Rengi Siyah
Hazırlayan: Sevda DEMİR PARLAK
Siyah Rengin
Sembolik Anlamları
Günümüzde renklerin, görsel,
duyusal, bilişsel, estetik, sembolik ve psikolojik etkileri içlerinde
barındırdıkları bilinmekle birlikte duyguların, belli ideolojilerin ya da
“bireylerin toplum hiyerarşindeki konumlarının simgeleri olarak iletişimde
önemli bir rol oynamakta ve sözsüz iletişimin nesnel yönünün bir biçimini
oluşturmaktadır” (Ker Dincer, 2000: 228). Rengin, duyumsal, manevi ve estetik
amaçlı kullanımı doğayla tamamen örtüşen sembolik kullanım olarak nitelendirilmektedir.

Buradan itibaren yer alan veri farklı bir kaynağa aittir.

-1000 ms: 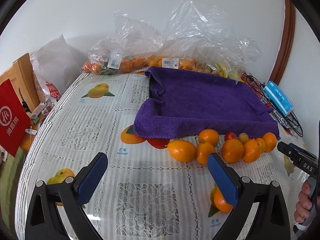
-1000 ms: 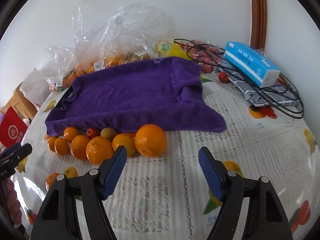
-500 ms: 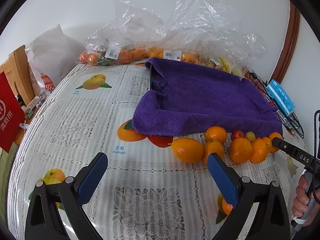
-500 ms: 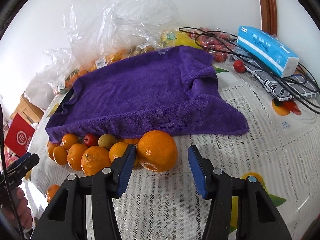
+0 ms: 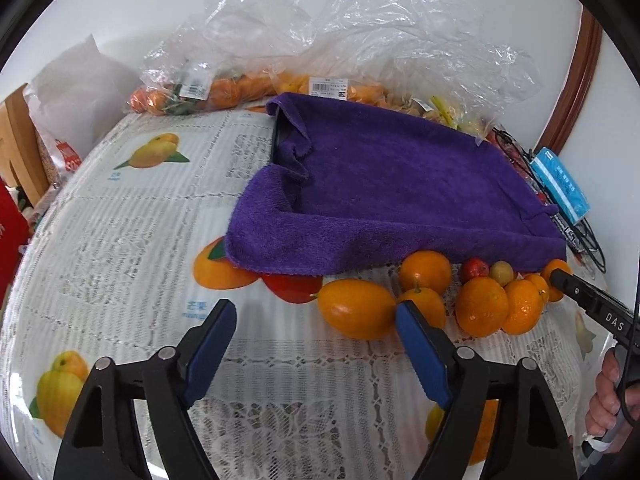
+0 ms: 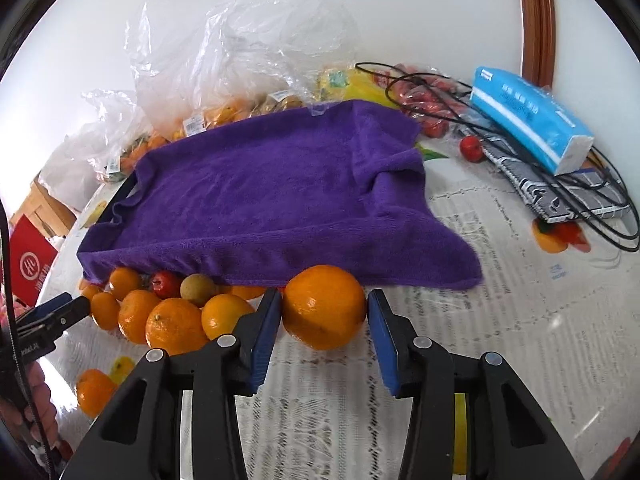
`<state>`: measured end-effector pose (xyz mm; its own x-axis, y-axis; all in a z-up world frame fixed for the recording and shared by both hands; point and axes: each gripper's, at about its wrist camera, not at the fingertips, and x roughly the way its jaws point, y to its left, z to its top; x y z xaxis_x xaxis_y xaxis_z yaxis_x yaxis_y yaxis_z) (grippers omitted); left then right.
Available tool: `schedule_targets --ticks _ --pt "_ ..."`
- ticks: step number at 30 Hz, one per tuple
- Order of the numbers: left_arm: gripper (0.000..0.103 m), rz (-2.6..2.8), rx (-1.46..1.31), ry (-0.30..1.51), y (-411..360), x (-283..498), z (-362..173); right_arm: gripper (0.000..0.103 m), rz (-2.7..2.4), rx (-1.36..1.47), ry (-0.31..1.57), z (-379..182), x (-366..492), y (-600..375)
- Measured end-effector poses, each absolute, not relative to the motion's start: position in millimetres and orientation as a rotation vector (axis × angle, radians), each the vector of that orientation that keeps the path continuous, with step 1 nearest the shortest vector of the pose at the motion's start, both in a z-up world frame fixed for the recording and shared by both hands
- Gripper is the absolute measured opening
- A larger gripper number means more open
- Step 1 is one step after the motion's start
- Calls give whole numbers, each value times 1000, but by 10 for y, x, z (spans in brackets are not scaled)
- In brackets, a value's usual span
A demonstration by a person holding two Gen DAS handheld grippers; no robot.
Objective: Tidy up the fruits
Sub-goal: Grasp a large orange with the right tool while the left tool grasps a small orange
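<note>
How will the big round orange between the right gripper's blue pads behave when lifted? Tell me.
The big round orange looks firm, so the right gripper, whose jaws have just been closing around it, probably won't crush it. Its glossy, curved skin may slip on the flat pads. If released on the lace tablecloth, it could roll towards the purple towel.

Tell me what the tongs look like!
Both are black plastic with round silver bolts and blue ridged pads on the fingers: the left tongs, the right tongs. White letters "DAS" mark the right one's side, and a thin black cable hangs by its handle.
</note>
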<state>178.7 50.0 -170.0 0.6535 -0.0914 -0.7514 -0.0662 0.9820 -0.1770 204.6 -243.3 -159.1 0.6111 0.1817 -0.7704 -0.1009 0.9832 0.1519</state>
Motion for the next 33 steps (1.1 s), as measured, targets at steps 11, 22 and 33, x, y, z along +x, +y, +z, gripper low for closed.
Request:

“Renk sembolleri dilde ve resimde metaforlarla, çağrışım uyandırmak ve anlam
bağlantıları kurmak yoluyla ifade biçimi kazanmaktadır" (Hope, Walch,
1990: 81). Metaforik olarak bu tür kullanımın “içinde rastgele ve keyfi ögeler
daha fazladır ama, kavramın neye işaret ettiğini bilmeden önce anlamının başta
bize aktarılması gerektiği yönüyle de konvansiyonellik içermektedir” (Gothhe,
2013: 250).
Renk olgusu ile ilgili,
felsefeciler, tarihçiler, antropologlar, dilciler ve psikologlar tarafından
araştırma yapılmakta ve rengin kültürel sembolizmini ve çapraz kültürel
imalarını içeren örnekler sunulmaktadır. John Harvey, The Story Of Black kitabında
tarihsel, estetik ve antropolojik literatürlerde farklı kültürlerin renklere
bağladığı değerler büyük ölçüde değişebilmesine karşın benzer rollerin çok
farklı kültürlerde ve birkaç bin yıl boyunca 'birincil’ renkler olan kırmızı,
siyah ve beyaza tahsis edildiğini öne sürmektedir (Harvey, 2013: 14). “Renk
sembolizmine göre ışık ve karanlık prensipleri diğer bütün renklerin ana
kaynağıdır. Bunun doğal sonucu olarak ışık beyaz renkle, karanlık da siyah
renkle sembolize etmektedir” (Albayrak, 2017: 19).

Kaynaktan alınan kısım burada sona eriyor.